1. Database Sharding: What Actually Works

Every scaling article mentions sharding. Few discuss the operational nightmare of maintaining it. Here is what real systems teach us:

Hash-Based Sharding

Discord shards its message storage by channel_id. Every message belongs to a channel, and channels map deterministically to database shards. This works because the access pattern is almost always "fetch messages for this channel" — the shard key aligns with the query pattern.
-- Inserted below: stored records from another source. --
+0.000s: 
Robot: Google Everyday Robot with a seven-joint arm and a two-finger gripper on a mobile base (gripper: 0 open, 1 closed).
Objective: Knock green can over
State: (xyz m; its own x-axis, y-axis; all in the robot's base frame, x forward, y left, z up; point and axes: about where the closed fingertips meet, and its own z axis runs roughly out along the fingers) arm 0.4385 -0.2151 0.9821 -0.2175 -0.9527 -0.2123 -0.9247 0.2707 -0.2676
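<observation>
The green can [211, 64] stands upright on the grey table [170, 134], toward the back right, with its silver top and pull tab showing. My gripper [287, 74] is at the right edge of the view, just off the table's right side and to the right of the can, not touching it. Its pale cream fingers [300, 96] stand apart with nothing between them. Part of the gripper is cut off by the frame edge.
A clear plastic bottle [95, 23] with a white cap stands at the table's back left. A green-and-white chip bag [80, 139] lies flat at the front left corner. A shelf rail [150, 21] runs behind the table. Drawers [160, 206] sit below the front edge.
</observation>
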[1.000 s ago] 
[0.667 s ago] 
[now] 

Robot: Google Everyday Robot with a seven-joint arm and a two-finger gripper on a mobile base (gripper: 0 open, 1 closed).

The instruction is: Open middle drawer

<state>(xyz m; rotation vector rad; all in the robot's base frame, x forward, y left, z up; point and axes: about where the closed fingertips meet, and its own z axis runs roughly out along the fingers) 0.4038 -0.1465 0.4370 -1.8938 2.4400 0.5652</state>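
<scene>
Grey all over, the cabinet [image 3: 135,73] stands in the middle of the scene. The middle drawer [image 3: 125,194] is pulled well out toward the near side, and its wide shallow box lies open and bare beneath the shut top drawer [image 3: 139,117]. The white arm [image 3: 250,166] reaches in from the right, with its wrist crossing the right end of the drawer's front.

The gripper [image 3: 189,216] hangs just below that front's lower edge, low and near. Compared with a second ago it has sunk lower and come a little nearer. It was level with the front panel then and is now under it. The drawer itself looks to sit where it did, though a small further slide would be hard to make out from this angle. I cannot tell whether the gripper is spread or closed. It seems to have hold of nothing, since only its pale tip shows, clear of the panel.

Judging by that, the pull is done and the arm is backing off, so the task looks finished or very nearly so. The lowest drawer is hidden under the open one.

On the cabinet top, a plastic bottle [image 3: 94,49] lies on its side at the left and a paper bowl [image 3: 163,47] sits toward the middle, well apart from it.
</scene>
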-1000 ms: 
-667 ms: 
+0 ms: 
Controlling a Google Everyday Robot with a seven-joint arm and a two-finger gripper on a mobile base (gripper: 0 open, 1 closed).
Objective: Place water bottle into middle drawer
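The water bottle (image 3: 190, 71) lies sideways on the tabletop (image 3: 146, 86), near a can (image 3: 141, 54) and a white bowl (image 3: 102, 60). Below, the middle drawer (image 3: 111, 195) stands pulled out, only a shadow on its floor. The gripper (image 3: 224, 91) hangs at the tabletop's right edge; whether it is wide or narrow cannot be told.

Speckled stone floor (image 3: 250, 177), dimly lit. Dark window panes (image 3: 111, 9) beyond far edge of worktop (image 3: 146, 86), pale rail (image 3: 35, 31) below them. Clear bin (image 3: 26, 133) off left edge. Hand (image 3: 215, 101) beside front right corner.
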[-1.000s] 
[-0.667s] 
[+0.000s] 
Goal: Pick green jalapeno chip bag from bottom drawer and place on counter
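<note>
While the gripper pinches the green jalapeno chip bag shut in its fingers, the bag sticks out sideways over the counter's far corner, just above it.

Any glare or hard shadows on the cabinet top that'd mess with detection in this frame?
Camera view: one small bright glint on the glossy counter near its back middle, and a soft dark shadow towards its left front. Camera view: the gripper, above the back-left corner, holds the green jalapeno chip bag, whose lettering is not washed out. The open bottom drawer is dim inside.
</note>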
-- Determine shard from channel_id
-- shard_number = channel_id % total_shards
-- Each shard is a separate PostgreSQL instance

-- Shard 0: channels 0, 16, 32, ...
-- Shard 1: channels 1, 17, 33, ...
-- Shard N: channels N, N+16, N+32, ...

SELECT * FROM messages
WHERE channel_id = 98234
ORDER BY created_at DESC
LIMIT 50;

The Golden Rule of Sharding

Your shard key must match your primary access pattern. If you shard users by user_id but your most common query is "find all users in organization X," every single query becomes a scatter-gather across all shards. This is worse than no sharding at all.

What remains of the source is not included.